Final answer:
The end behavior for f(x) is down since it is a negative cubic function, with a maximum of 2 turning points and 3 real roots. For g(x), the end behavior is up as it is a positive quartic function, with 3 turning points and a maximum of 4 real roots. Option c correctly describes the properties of both functions.
Step-by-step explanation:
To determine the end behavior, the maximum number of turning points, and the maximum number of real roots of each function, we analyze the given functions f(x) = -2x³ + 6x² + 5x and g(x) = 4x⁴ – 7x² + 8.
Function f(x)
For f(x), the leading coefficient is -2 and the highest power of x is 3. Given that it's an odd power and the coefficient is negative, the end behavior of f(x) is down on the right side and up on the left side.

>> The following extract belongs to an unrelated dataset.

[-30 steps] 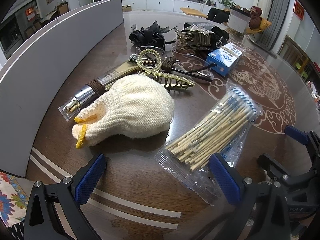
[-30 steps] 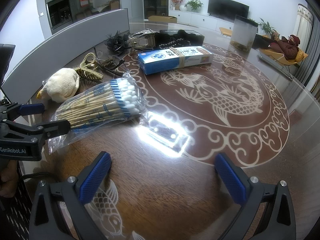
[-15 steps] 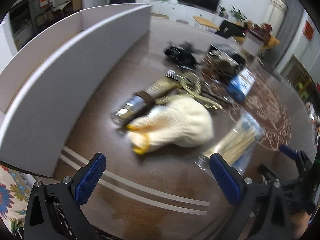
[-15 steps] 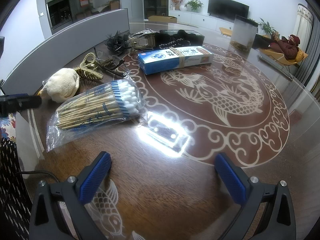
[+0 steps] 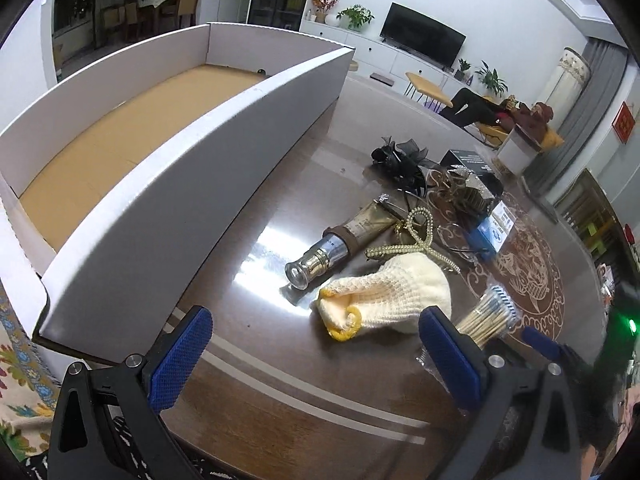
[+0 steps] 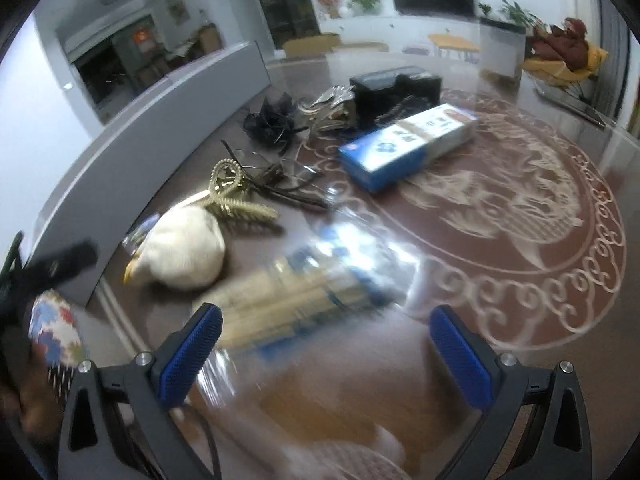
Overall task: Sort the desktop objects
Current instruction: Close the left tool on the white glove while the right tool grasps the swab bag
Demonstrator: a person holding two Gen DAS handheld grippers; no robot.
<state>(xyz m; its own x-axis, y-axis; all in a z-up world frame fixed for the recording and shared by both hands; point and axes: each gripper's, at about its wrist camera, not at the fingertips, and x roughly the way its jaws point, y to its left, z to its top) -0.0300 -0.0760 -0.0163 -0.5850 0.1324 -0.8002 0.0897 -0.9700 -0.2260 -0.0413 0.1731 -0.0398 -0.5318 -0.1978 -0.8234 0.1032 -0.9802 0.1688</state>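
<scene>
**Both grippers wide over a cluttered table**

Over the near table edge, the left wrist view has the left gripper [image 5: 316,354] spread wide, blue pads far apart, gripping nothing. Straight ahead between the fingers lies the cream knitted glove [image 5: 390,300], its yellow-trimmed cuff turned toward the camera. Just behind it sits the silver-capped cosmetic tube [image 5: 340,246], angled across the dark wooden table [image 5: 280,380]. A gold pearl hair claw [image 5: 416,240] touches the glove's far side. The bag of cotton swabs [image 5: 490,314] peeks out just behind the right-hand pad. Farther back: a black fabric flower [image 5: 400,158], a crown-shaped silver clip [image 5: 464,190] and a blue box [image 5: 494,234]. Along the left runs the long white cardboard box [image 5: 192,160], brown floor showing, nothing visible inside.

Now the right wrist view, and it is blurred low down. The right gripper [image 6: 324,346] is also wide open and carrying nothing. The swab bag [image 6: 304,288] lies smeared just beyond the fingertips, close to the left pad. To its left rests the glove [image 6: 184,250], the gold claw [image 6: 232,196] touching its top. The blue box [image 6: 408,142] lies flat farther off, with the black flower [image 6: 272,122] and silver clip [image 6: 332,106] behind. The white box wall [image 6: 160,124] curves along the left.
</scene>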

A cubic function has a maximum of 2 turning points and can have up to 3 real roots, which matches the maximum number of turning points plus one, as per the Fundamental Theorem of Algebra.
Function g(x)
For g(x), the leading coefficient is positive and the highest power of x is an even number, 4. This indicates that both ends of the graph point upwards, so the end behavior is up. A quartic function (degree 4) can have a maximum of 3 turning points and up to 4 real roots.
Comparing with the options given, the correct answer is c, which correctly describes the end behavior, turning points, and real roots for both functions: for 1: end behavior is down, 2 turning points, 3 real roots; for 2: end behavior is up, 3 turning points, 4 real roots.